Directions –
Entries follow. Give back exactly the lines starting at the one containing "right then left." and ending at the one containing "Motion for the", and no other lines.

Records to use –
[Start of section]

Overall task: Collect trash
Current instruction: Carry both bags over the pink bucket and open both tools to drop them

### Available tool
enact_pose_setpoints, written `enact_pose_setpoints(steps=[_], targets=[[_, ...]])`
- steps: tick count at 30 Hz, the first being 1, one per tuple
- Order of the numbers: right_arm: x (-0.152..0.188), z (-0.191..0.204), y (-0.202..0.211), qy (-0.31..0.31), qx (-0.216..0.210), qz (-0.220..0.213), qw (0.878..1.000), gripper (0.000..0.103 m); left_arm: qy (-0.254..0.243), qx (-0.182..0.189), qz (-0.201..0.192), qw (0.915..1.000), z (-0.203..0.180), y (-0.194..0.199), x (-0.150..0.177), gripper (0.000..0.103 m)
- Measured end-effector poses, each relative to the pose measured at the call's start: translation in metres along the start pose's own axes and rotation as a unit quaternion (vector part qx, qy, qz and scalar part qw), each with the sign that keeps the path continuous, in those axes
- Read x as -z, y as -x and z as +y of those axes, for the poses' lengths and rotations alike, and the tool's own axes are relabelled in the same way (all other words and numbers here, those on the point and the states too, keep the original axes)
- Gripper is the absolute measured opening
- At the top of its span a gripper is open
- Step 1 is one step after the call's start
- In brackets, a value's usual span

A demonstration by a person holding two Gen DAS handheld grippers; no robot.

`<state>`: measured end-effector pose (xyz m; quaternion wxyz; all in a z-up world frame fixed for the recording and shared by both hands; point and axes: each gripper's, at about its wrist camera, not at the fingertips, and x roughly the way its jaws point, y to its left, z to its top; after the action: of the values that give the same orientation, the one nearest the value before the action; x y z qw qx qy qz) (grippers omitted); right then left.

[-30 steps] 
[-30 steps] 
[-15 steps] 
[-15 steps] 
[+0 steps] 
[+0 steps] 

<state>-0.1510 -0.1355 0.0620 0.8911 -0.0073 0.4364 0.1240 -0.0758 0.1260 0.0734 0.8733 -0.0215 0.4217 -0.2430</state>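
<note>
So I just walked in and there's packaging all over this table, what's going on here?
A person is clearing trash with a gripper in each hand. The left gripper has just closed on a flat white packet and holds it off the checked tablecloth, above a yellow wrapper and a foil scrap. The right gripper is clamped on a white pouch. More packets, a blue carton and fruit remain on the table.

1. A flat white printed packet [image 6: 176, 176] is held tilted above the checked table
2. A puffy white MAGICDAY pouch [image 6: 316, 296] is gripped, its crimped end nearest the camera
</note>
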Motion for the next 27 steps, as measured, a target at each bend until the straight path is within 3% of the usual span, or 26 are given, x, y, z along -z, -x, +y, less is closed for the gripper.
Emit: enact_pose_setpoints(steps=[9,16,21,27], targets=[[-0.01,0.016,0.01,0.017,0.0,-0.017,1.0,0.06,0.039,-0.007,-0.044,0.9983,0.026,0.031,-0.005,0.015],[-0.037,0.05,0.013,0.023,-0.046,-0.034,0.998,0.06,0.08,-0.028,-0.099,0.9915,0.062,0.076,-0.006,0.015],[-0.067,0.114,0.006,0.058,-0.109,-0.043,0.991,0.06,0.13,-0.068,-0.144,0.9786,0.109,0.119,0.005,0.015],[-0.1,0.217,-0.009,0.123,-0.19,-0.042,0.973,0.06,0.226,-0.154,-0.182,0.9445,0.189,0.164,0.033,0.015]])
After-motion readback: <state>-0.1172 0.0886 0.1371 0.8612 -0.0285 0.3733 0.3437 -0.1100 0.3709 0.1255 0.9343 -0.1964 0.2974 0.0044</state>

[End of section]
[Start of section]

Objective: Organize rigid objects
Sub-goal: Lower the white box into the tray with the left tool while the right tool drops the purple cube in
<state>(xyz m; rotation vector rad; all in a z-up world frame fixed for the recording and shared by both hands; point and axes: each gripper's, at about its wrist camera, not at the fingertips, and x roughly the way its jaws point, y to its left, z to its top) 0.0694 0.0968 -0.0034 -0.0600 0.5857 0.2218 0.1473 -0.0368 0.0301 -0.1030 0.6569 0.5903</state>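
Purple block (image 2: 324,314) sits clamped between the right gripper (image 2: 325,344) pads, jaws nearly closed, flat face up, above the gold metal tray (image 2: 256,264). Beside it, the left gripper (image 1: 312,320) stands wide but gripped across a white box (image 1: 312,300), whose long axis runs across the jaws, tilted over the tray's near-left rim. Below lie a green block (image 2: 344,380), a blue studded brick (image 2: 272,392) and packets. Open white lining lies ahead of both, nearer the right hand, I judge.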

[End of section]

Task output –
`<state>`: measured end-effector pose (xyz m; quaternion wxyz; all in a z-up world frame fixed for the recording and shared by both hands; point and axes: each gripper's, at about its wrist camera, not at the fingertips, and x roughly the way its jaws point, y to its left, z to its top; after the action: of the values that give the same orientation, the one nearest the value before the action; x y z qw qx qy qz) (grippers omitted); right then left.

[-30 steps] 
[-30 steps] 
[-15 steps] 
[-15 steps] 
[+0 steps] 
[+0 steps] 

<state>-0.1510 -0.1355 0.0620 0.8911 -0.0073 0.4364 0.1240 -0.0758 0.1260 0.0734 0.8733 -0.0215 0.4217 -0.2430</state>
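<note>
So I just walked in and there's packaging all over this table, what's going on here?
A person is clearing trash with a gripper in each hand. The left gripper has just closed on a flat white packet and holds it off the checked tablecloth, above a yellow wrapper and a foil scrap. The right gripper is clamped on a white pouch. More packets, a blue carton and fruit remain on the table.

1. A flat white printed packet [image 6: 176, 176] is held tilted above the checked table
2. A puffy white MAGICDAY pouch [image 6: 316, 296] is gripped, its crimped end nearest the camera
</note>
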Motion for the next 27 steps, as measured, a target at each bend until the straight path is within 3% of the usual span, or 26 are given, x, y, z along -z, -x, +y, less is closed for the gripper.

No more output will be added to the exercise.